A oposição na Câmara dos Deputados protocolou, em 12 de janeiro, um requerimento para conceder prisão domiciliar ao ex-presidente Jair Bolsonaro (PL), que cumpre pena de 27 anos e 3 meses na Superintendência da Polícia Federal em Brasília, após condenação por tentativa de golpe de Estado.
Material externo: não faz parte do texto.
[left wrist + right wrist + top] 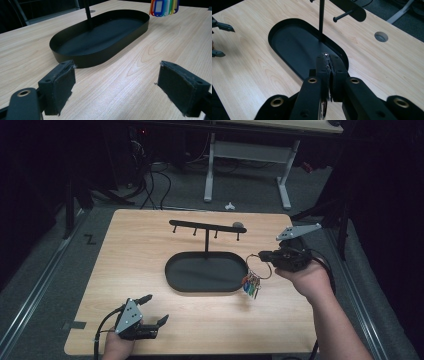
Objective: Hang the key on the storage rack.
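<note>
The right gripper [267,256], clamped on the key ring [259,266], held it beside the tray [205,271]; light, dangling tags [251,285] would swing, so the stiff ring suited gripping. The left gripper [156,311] rested agape.

Black two-jaw grippers [150,309] [263,255], grey triangular top plates, brass-ringed screw holes, frayed black pads [183,91], trailing black cables

wooden table [150,250] (round cable hole near far edge) | grey carpet floor [45,265] | white desk legs [210,170] | black cables [150,180]
</note>
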`<state>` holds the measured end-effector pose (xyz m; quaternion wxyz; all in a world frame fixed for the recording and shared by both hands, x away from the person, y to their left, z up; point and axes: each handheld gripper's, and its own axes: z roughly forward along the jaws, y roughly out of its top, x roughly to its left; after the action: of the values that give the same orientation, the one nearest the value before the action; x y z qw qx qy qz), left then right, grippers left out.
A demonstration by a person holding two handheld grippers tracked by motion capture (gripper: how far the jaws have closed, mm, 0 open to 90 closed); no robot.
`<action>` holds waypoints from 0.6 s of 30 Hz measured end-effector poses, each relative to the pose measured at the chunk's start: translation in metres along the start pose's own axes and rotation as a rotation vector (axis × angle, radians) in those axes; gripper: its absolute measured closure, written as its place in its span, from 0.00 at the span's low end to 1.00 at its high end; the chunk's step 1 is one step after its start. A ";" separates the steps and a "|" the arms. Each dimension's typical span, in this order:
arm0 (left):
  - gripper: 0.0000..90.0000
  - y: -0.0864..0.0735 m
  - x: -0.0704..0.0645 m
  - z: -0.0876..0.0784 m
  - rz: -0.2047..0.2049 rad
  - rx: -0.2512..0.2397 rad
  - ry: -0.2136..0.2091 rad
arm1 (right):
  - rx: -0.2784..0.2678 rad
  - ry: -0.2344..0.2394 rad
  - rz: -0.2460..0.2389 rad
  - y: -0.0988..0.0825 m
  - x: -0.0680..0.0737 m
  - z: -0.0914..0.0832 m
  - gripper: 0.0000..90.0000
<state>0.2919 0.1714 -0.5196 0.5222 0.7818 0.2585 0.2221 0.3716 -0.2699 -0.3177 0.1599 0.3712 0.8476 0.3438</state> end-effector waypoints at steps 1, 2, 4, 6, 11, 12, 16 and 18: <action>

O pedido, apoiado por 145 deputados e liderado por figuras como Gustavo Gayer (PL-GO) e Cabo Gilberto (PL-PB), cita o estado de saúde de Bolsonaro, incluindo crises convulsivas e necessidade de acompanhamento médico diário, dado que ele tem mais de 70 anos.
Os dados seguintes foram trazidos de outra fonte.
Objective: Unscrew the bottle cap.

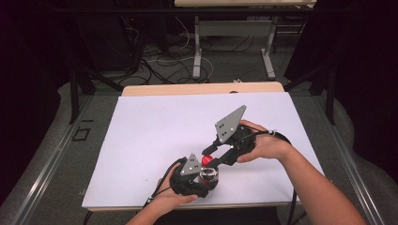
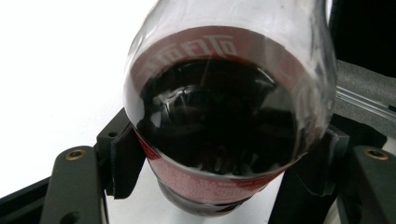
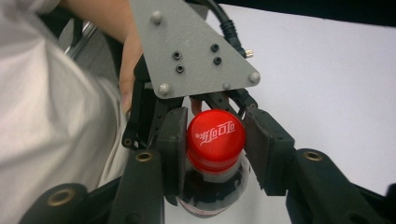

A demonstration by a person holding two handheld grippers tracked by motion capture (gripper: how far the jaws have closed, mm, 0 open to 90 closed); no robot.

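Near the table's front edge, left gripper clamps the cola bottle steady (dark liquid inside); right gripper stands slackened around its red cap.

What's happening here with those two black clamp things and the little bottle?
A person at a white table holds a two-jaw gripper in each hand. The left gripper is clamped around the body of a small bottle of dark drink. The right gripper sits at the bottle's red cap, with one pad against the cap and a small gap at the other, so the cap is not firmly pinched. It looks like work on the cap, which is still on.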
Gayer descreveu o iniciativa como 'um ato de clamor para tentar trazer alguma dignidade ao nosso capitão', em postagem na rede social X. Embora o número de assinaturas não influencie a decisão, que cabe exclusivamente ao ministro Alexandre de Moraes, do Supremo Tribunal Federal (STF), o apoio maciço pode ser visto como um sinal político.
No Senado, uma petição semelhante foi apresentada em 9 de janeiro por Wilder Morais (PL-GO), reunindo 41 dos 81 senadores. O nome do deputado cassado Eduardo Bolsonaro (PL-SP) também consta na lista da Câmara. Há uma leve discrepância nas fontes: enquanto uma relata o protocolo formal, outra indica que as assinaturas foram coletadas, mas o pedido ainda não havia sido formalizado até o momento da publicação.
A lista de deputados signatários inclui nomes como Bia Kicis (PL-DF), Carlos Jordy (PL-RJ) e Nikolas Ferreira (PL-MG), majoritariamente da base bolsonarista.